[Task details]:
The material must be repeated exactly, with every line intact.

########################################

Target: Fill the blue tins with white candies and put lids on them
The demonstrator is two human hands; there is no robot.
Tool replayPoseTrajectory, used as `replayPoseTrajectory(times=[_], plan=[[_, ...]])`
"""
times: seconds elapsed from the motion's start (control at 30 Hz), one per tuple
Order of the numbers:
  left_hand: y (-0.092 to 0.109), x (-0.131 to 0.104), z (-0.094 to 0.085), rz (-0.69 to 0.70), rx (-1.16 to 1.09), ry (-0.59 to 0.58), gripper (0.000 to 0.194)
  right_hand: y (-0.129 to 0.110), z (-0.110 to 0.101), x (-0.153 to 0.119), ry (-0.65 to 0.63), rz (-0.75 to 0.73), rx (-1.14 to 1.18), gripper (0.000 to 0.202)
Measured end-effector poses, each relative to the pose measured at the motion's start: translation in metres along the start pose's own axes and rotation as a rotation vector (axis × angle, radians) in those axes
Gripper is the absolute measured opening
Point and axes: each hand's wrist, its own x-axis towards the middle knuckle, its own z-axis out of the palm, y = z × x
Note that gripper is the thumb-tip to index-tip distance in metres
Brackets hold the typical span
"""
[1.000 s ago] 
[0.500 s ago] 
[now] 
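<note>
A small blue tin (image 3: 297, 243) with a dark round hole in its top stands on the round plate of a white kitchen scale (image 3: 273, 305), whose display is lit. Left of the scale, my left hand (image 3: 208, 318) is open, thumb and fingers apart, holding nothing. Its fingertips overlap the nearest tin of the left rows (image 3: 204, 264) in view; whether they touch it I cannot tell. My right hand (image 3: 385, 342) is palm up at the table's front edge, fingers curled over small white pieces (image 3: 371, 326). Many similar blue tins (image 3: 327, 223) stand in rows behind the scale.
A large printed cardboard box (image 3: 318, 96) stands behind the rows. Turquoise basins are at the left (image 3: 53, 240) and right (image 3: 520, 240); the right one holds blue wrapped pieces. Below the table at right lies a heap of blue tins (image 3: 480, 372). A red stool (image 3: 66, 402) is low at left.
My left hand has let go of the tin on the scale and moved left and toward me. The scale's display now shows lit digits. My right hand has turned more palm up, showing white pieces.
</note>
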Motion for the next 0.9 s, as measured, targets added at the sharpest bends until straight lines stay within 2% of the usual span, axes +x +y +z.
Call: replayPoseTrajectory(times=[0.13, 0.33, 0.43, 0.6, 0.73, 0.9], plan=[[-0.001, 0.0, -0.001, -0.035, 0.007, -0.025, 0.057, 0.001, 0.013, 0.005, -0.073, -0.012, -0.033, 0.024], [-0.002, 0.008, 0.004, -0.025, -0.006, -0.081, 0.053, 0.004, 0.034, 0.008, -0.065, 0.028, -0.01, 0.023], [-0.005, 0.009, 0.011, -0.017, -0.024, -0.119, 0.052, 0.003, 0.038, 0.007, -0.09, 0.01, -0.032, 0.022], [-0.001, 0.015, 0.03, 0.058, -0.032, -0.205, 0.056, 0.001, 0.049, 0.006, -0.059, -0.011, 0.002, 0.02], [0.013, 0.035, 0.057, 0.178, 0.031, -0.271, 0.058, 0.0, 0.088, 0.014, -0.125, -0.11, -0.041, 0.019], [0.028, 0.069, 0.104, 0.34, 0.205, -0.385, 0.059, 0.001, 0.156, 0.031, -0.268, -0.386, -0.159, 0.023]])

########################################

[Reply to the exercise]:
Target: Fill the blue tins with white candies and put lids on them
The demonstrator is two human hands; there is no robot.
Tool replayPoseTrajectory, used as `replayPoseTrajectory(times=[_], plan=[[_, ...]])`
"""
times: seconds elapsed from the motion's start (control at 30 Hz), one per tuple
Order of the numbers:
  left_hand: y (-0.092 to 0.109), x (-0.131 to 0.104), z (-0.094 to 0.085), rz (-0.69 to 0.70), rx (-1.16 to 1.09), ry (-0.59 to 0.58), gripper (0.000 to 0.194)
  right_hand: y (-0.129 to 0.110), z (-0.110 to 0.101), x (-0.153 to 0.119), ry (-0.65 to 0.63), rz (-0.75 to 0.73), rx (-1.14 to 1.18), gripper (0.000 to 0.202)
Measured end-effector poses, each relative to the pose measured at the motion's start: translation in metres along the start pose's own axes and rotation as a rotation vector (axis × angle, radians) in those axes
Gripper is the absolute measured opening
Point and axes: each hand's wrist, its own x-axis towards the middle knuckle, its own z-axis out of the palm, y = z × x
Note that gripper is the thumb-tip to index-tip distance in metres
Brackets hold the typical span
"""
[1.000 s ago] 
[0.500 s ago] 
[now] 
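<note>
A small blue tin (image 3: 297, 243) with a dark round hole in its top stands on the round plate of a white kitchen scale (image 3: 273, 305), whose display is lit. Left of the scale, my left hand (image 3: 208, 318) is open, thumb and fingers apart, holding nothing. Its fingertips overlap the nearest tin of the left rows (image 3: 204, 264) in view; whether they touch it I cannot tell. My right hand (image 3: 385, 342) is palm up at the table's front edge, fingers curled over small white pieces (image 3: 371, 326). Many similar blue tins (image 3: 327, 223) stand in rows behind the scale.
A large printed cardboard box (image 3: 318, 96) stands behind the rows. Turquoise basins are at the left (image 3: 53, 240) and right (image 3: 520, 240); the right one holds blue wrapped pieces. Below the table at right lies a heap of blue tins (image 3: 480, 372). A red stool (image 3: 66, 402) is low at left.
My left hand has let go of the tin on the scale and moved left and toward me. The scale's display now shows lit digits. My right hand has turned more palm up, showing white pieces.
</note>
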Motion for the next 0.9 s, as measured, targets added at the sharpest bends until straight lines stay within 2% of the usual span, axes +x +y +z.
Call: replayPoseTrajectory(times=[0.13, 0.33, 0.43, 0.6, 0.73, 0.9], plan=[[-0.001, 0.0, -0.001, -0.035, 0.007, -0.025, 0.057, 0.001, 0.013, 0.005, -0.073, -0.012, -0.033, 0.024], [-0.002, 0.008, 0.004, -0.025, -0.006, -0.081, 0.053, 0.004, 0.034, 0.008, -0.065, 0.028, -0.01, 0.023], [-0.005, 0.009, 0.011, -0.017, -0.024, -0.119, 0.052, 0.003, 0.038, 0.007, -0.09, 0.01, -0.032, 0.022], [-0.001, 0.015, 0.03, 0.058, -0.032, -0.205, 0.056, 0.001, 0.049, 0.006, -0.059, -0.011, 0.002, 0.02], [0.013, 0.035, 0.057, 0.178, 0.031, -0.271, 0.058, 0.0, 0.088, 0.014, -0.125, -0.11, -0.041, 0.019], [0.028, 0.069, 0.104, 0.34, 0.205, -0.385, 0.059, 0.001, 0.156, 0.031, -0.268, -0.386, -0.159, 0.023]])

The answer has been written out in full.